▶ _Task prompt_:
From the listing below, reproduce word for word the part that opens with the line containing "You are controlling" and closes with the line containing "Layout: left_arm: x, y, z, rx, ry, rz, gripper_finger"; reproduce nothing else.

▶ _Raw data_:
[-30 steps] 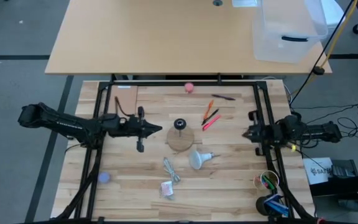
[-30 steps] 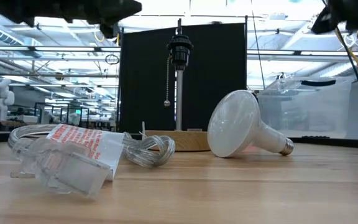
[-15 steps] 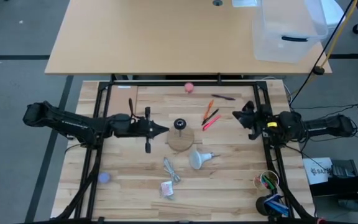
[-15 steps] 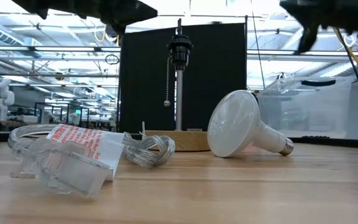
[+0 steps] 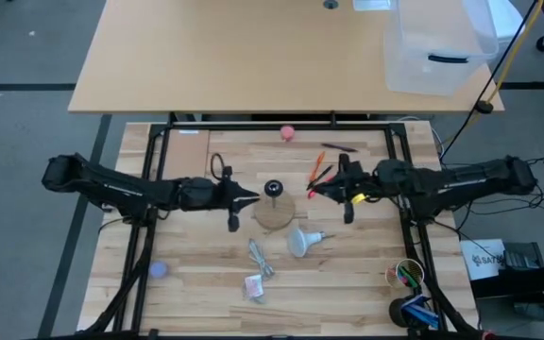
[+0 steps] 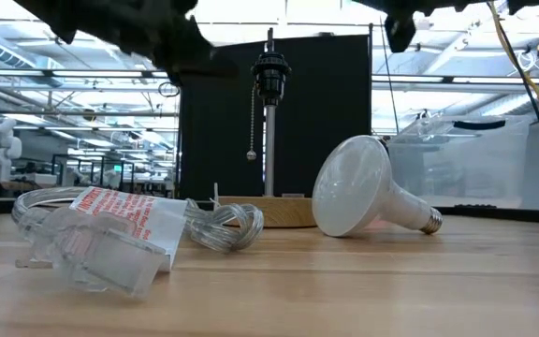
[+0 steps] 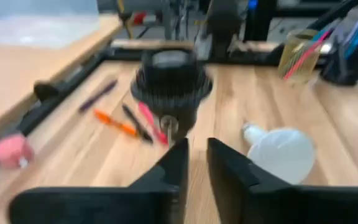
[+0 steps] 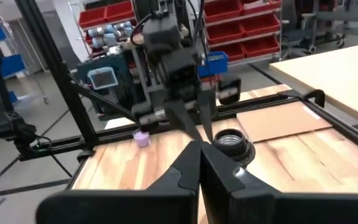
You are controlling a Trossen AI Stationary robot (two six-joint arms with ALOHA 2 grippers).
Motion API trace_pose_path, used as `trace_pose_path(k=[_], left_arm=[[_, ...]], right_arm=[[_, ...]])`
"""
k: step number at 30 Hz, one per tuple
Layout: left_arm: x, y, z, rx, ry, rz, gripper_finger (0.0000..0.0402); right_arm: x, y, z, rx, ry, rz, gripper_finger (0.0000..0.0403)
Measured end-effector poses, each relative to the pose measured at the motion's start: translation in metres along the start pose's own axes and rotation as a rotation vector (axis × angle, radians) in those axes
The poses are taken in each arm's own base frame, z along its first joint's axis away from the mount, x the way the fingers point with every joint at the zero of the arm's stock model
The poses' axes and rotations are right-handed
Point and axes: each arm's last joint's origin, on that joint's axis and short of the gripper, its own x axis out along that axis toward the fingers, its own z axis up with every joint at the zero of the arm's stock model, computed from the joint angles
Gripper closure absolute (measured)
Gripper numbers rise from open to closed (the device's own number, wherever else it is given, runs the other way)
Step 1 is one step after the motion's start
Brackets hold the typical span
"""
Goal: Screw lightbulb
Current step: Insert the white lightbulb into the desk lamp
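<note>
Overhead first: one lightbulb [image 5: 300, 242] lies on its side on the wooden table [image 5: 366, 283], near the middle and a little toward the front edge, just beside the front of the round wooden lamp base [image 5: 274, 212]. Its long axis runs roughly left to right, globe to the left, screw base pointing right. One black socket [image 5: 273, 188] stands on a post over the disc. Left gripper [image 5: 251, 197] hangs just left of the socket; right gripper [image 5: 315, 190] hangs to its right, over two orange-red pens [image 5: 320, 179]. Bulb sits frontward of both grippers, neither touching it. My read: the right gripper is slightly nearer the bulb's screw end. Also one pink ball [image 5: 289, 132] near the back edge, one clear cable coil [image 5: 259, 257], one pen cup [image 5: 405, 275] at the front right corner.

Low view: bulb [image 6: 361, 199] rests tilted, globe up on the left, threaded cap down at right on the wood. Socket on its post with one pull chain [image 6: 252, 126] behind. One clear plastic package [image 6: 96, 241] in the foreground.

Left wrist view: fingers [image 7: 176, 170] stand slightly parted, nothing between them; socket [image 7: 170, 79] dead ahead, bulb [image 7: 282, 152] off to one side.

Right wrist view: fingers [image 8: 188, 163] pressed together, empty; socket [image 8: 230, 142] just past the tips.
</note>
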Motion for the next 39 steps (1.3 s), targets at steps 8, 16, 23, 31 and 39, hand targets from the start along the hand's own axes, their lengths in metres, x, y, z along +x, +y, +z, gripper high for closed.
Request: trace_pose_path(k=[8,16,23,31,39], left_arm=[[0.023,-0.01,-0.03,-0.033,0.136,0.003,0.0227],[0.05,-0.009,-0.05,-0.054,0.121,0.071,0.0192],[0.075,-0.006,-0.076,-0.095,0.113,0.095,0.0191],[0.09,-0.002,-0.096,-0.136,0.086,0.109,0.0191],[0.094,0.01,-0.102,-0.144,0.109,0.131,0.0191]], right_arm=[[0.013,-0.004,-0.006,-0.088,0.078,-0.031,0.0403],[0.016,-0.005,-0.008,-0.259,0.086,-0.025,0.0403],[0.015,-0.005,-0.01,-0.278,0.111,-0.028,0.0402],[0.013,-0.006,-0.022,-0.284,0.236,-0.033,0.034],[0.019,0.008,-0.05,-0.179,0.451,0.113,0.0207]])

▶ _Exercise response_:
You are controlling a Trossen AI Stationary robot (two six-joint arms with ALOHA 2 grippers).
Motion API trace_pose_path, used as `trace_pose_path(k=[_], left_arm=[[_, ...]], right_arm=[[_, ...]])`
"""
k: step number at 30 Hz, one per tuple
Layout: left_arm: x, y, z, rx, ry, rz, gripper_finger (0.0000..0.0402); right_arm: x, y, z, rx, ry, rz, gripper_finger (0.0000..0.0403)

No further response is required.